Google’s project ‘We Wear Culture’ is collaborating with 183 renowned cultural institutions from all around the world including India and its objective is to let people explore history of clothes dating as early as 3,000 years ago, from the ancient Silk Road to the unmatched elegance of the Indian Saree,  from the courtly fashion of Versailles, to the Victorian ballgowns with intricate thread work.

According to Amit Sood, director of Google Arts and Culture,”We invite everyone to browse the exhibition on their phones or laptops and learn about the stories behind what you wear. You might be surprised to find out that your Saree, jeans or the black dress in your wardrobe have a centuries-old story. What you wear is true culture and more often than not a piece of art.”
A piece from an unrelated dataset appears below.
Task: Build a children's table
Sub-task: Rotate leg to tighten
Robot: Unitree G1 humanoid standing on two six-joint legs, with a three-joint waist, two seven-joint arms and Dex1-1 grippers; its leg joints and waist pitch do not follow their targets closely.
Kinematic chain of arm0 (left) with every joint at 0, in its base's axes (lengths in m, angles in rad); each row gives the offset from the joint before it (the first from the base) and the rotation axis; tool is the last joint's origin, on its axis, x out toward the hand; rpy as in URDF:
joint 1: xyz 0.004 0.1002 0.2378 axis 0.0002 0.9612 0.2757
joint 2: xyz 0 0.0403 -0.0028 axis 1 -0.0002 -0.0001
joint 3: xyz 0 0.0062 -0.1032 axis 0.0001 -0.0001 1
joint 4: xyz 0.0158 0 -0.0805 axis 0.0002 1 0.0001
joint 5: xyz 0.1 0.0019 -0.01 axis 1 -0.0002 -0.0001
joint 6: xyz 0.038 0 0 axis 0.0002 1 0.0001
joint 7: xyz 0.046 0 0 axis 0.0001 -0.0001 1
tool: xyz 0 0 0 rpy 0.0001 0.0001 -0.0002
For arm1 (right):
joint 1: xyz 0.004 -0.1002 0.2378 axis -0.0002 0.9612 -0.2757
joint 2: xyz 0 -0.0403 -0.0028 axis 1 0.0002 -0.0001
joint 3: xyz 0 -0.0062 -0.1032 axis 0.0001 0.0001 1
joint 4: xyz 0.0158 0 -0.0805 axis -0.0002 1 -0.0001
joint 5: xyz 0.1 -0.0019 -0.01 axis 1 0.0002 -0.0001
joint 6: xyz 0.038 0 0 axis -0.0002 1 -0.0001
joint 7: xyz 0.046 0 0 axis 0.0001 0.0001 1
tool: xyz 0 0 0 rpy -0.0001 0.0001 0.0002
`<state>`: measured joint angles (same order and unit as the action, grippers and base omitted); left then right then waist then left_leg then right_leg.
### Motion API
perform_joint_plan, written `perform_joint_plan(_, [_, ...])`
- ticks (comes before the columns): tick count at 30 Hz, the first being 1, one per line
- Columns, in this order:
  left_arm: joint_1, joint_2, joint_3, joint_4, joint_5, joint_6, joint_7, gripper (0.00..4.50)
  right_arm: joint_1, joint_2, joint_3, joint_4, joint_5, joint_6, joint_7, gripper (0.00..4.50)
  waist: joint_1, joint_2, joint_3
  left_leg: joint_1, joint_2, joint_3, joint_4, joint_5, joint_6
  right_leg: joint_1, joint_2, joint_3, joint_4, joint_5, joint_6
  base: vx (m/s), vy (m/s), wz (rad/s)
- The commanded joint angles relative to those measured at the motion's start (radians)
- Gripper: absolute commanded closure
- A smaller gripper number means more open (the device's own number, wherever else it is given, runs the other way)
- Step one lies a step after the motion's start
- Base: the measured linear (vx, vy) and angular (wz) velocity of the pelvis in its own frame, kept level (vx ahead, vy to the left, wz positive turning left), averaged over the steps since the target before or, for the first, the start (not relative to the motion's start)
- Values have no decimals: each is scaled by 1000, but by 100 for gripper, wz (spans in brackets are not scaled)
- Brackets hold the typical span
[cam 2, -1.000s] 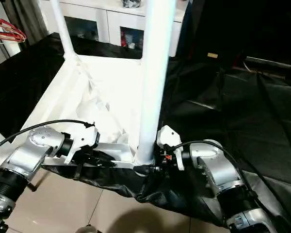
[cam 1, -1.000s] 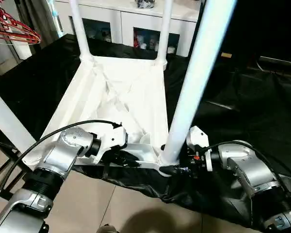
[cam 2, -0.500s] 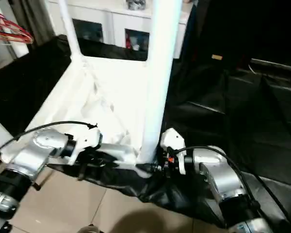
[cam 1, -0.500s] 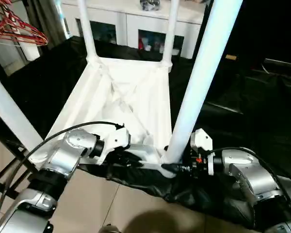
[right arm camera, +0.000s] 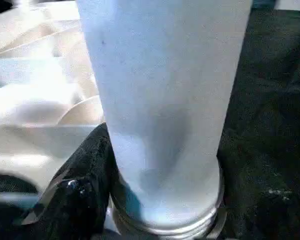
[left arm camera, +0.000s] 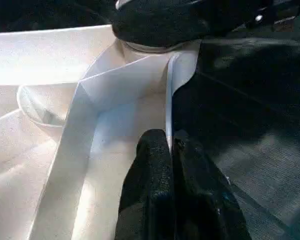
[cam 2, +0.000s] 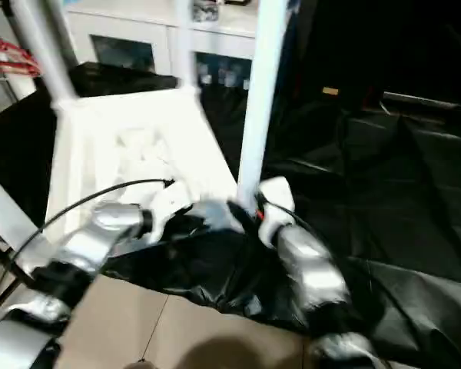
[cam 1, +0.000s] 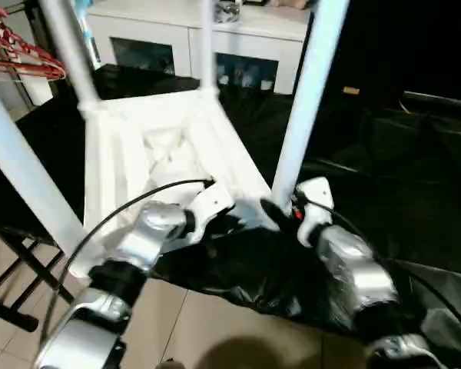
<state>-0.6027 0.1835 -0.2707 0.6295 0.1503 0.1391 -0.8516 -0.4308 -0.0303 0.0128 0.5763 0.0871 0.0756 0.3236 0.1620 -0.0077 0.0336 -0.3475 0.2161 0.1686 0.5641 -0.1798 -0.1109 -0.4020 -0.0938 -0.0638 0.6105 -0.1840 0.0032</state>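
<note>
Left claw (left arm camera: 169, 145) pinches the thin upright rim of the children's table (cam 1: 115, 146), one black finger (left arm camera: 150, 165) on the inner face and the other on the outer, the two pressed nearly together on the wall. Landmark for all positions: the corner socket (left arm camera: 155, 47) at the table's near right, where one white leg (cam 1: 303, 100) stands upright. My left claw sits on the near rim just beside that socket; my right claw (cam 1: 280, 214) is at the foot of the leg, its one visible finger (right arm camera: 75, 190) lying against the leg's base collar, the fingers spread about the leg's width around it. The table lies upside down on a black sheet (cam 1: 384, 169), ribbed underside up, with three further legs (cam 1: 65, 50) rising from the other corners. Beyond the rim outward from the socket, black sheet spreads wide and unobstructed toward my right. Below the near rim the sheet hangs over a tiled floor (cam 1: 207, 330). Past the far legs stands a white cabinet (cam 1: 184, 38), and red hangers (cam 1: 19, 58) sit off to the far left.
</note>
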Motion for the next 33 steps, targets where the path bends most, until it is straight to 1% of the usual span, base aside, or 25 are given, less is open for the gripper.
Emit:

Culture is defined by what is worn by its people. Click To Tweet

The company also mentioned that noteworthy collections from Chhatrapati Shivaji Maharaj Vastu Sangrahalaya (CSMVS) and varied weaves from across India, from Gharchola to Patola to Temple to Ikat sarees will be included in the online project, as it intends to trace the story and importance of Indian textiles from ancient sculptures.

ALSO READ: New Google Project Digitizes World’s Top Fashion Archives.

According to PTI reports, the world fashion exhibit also includes designs from north-eastern India including the weaves of tribes such as the Nagas, Meitis. it will showcase the traditional attire from Meghalaya called ‘Dhara’ or ‘Nara’ worn by the Khasi women as well.

As a part of the exhibit, Sewa Hansiba Museum has brought the unique colorful and rich embroidery arts, applique and mirror work from different communities such as the Ahir, Rabari, Chaudhury Patel and many others from the western part of India online.

The exhibition conducted by Salar Jung Museum brings to light the Sherwani and its journey of becoming the royal fashion statement of the Nizams from 19th century Hyderabad. Fashion and textiles enthusiasts can revisit Colonial Indian attires with Dr Bhau Daji Lad Mumbai City Museum. Over 400 online exhibitions and stories sharing a total of 50,000 photos, videos and other documents on world fashion are open to exploration as well.

The ‘We wear Culture’ initiative highlights significant events in the growth of the world fashion industry; the icons, the movements, the game changers and the trendsetters like Alexander McQueen, Christian Dior, Yves Saint Laurent, Gianni Versace, Audrey Hepburn and many more.